◆ **Prompt**
Nothing outside the range below should be printed. Output exactly the lines from the line with "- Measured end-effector" to the line with "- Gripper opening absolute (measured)", both included.

◆ **Dataset excerpt**
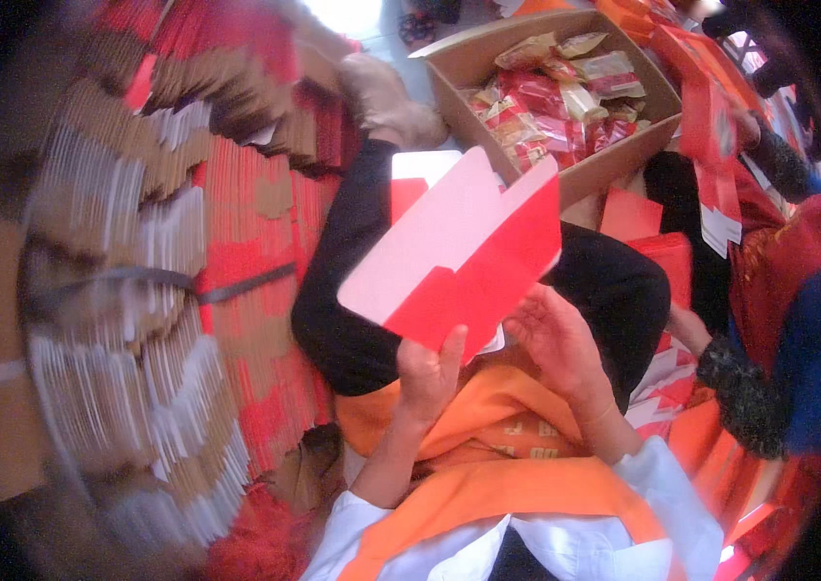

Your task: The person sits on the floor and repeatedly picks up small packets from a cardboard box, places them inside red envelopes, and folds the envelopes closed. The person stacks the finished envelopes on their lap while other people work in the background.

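Cardboard box (626, 160) heaped with red-and-gold packets (565, 97), plus a red-and-white card piece (478, 276) out front.
Box was open, just past the black trouser legs (619, 276). The card piece was up over them: left hand (430, 376) had its lower edge pinched, thumb on top; right hand (559, 347) was half open, fingertips right by the edge, couldn't tell if touching.
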Demonstrator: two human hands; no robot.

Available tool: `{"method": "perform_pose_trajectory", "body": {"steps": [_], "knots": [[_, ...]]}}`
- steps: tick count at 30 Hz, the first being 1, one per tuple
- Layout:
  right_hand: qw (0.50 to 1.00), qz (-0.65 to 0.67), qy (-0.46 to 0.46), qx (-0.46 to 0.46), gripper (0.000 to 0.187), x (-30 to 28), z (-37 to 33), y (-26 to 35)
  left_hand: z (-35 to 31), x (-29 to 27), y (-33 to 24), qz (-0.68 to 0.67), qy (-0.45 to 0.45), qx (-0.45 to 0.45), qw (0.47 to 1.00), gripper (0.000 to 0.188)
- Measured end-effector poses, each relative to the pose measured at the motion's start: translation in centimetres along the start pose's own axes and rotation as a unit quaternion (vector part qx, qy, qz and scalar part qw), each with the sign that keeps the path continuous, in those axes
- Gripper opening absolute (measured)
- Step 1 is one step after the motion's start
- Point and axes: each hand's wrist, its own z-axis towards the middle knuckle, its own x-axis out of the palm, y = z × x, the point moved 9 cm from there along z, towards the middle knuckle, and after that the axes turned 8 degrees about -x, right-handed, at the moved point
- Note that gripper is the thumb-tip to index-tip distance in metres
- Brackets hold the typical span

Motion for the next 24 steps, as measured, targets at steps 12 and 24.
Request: {"method": "perform_pose_trajectory", "body": {"steps": [12,24], "knots": [[0.885,-0.454,-0.061,-0.081,0.032,-2.7,-6.1,-1.9,-4.2,4.7,5.7,-0.293,0.029,-0.218,0.93,0.059],[0.852,-0.397,0.253,0.229,0.023,1.6,-11.9,-3.3,-5.2,-0.6,3.5,-0.129,-0.005,-0.271,0.954,0.024]]}}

◆ **Completed task**
- Measured end-effector poses, each relative to the pose measured at the motion's start: translation in centimetres along the start pose's own axes and rotation as a unit quaternion (vector part qx, qy, qz and scalar part qw), each with the sign that keeps the path continuous, in those axes
- Gripper opening absolute (measured)

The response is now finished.